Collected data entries
● ● ● ● ●
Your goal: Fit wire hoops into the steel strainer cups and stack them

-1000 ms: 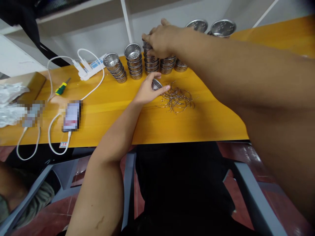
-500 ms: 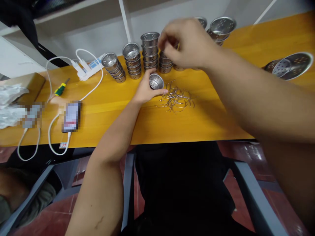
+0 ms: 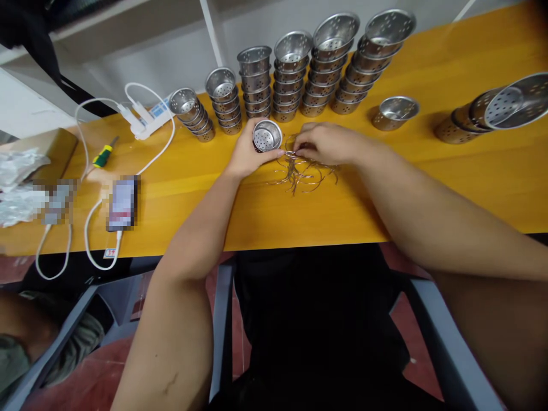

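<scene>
A small perforated metal cup [image 3: 268,136] is gripped by my left hand [image 3: 248,151], its thumb along the near side and its mouth tilted toward me. Just right of it, my right hand [image 3: 323,142] is closed in a pinch at the pile of thin curved metal wires [image 3: 299,171]. Its fingertips are on wire from the pile; how many pieces they grip I cannot tell. Behind both hands stand several stacks of the same kind of cup [image 3: 291,74]. A single perforated cup [image 3: 394,113] stands to the right of my right hand.
A leaning stack of perforated cups [image 3: 464,120] is at the far right. Leftward are a white power strip [image 3: 149,123], a green and yellow screwdriver [image 3: 103,156], a phone [image 3: 123,202] on a white cable, and a cardboard box [image 3: 60,151] with plastic bags. Another person's leg shows at lower left.
My right hand has come down from in front of the cup stacks to the wire pile, closing on wire there. My left hand keeps hold of the cup. The view has shifted slightly.
</scene>
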Tool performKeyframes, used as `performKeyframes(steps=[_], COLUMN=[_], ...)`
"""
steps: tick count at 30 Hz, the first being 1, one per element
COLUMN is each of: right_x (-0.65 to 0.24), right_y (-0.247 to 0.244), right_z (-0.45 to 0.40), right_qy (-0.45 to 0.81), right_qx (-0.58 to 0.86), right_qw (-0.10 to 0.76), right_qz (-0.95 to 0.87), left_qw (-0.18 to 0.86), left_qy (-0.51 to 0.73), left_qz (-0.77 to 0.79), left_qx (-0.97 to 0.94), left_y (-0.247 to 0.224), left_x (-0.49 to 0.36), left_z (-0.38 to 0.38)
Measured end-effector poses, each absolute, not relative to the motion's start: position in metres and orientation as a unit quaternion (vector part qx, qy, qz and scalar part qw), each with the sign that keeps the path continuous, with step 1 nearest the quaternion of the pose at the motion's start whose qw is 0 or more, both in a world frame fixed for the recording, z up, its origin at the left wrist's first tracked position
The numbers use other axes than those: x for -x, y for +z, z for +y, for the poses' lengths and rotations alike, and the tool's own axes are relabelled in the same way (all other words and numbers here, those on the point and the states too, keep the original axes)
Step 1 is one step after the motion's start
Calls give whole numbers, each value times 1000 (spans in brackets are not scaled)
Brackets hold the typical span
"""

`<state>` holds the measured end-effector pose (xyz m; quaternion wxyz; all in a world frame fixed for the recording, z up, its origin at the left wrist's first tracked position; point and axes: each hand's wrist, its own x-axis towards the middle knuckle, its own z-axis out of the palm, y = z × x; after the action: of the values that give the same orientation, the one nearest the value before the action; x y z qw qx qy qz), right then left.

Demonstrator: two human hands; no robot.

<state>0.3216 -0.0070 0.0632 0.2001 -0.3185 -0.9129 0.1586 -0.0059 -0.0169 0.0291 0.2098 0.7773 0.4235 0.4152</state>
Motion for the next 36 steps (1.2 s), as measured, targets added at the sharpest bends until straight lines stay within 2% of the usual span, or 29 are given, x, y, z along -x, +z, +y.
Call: performKeyframes(steps=[9,15,20,26,36], right_x=[-337,-304,-265,-263,-261], right_y=[70,86,80,81,96], right_z=[-23,-59,-78,-77,-77], right_qy=[216,231,256,292,376], right_qx=[325,335,306,301,345], right_qw=[295,372,366,361,424], right_qz=[-872,-835,-841,-833,-748], left_qw=[208,184,144,137,135], left_qy=[416,390,377,375,355], left_qz=[439,412,400,361,357], left_qx=[-769,-802,-823,-843,-853], left_y=[40,37,46,45,51], left_x=[1,6,4,2,-3], left_z=[-24,-22,-26,-25,-36])
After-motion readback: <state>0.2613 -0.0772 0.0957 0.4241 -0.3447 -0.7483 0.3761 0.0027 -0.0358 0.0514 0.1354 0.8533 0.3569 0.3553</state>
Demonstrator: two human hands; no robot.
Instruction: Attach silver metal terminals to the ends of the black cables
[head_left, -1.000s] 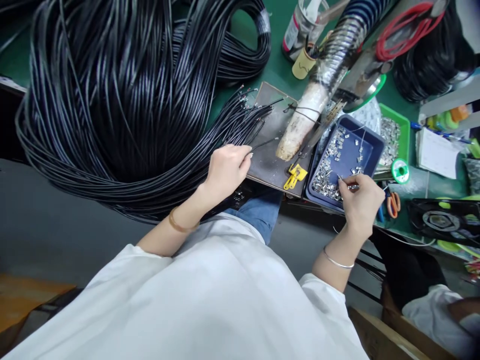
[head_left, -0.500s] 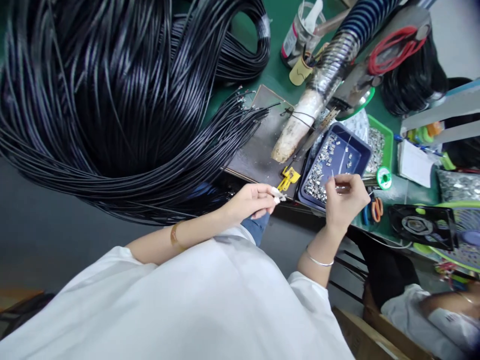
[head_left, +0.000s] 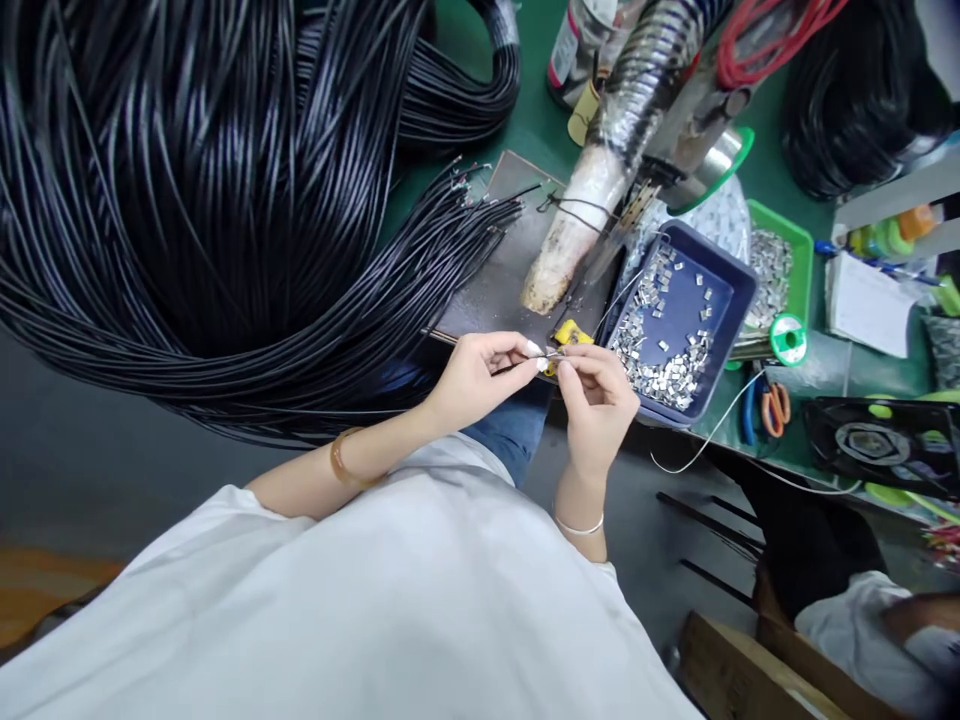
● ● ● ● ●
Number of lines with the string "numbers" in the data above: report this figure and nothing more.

2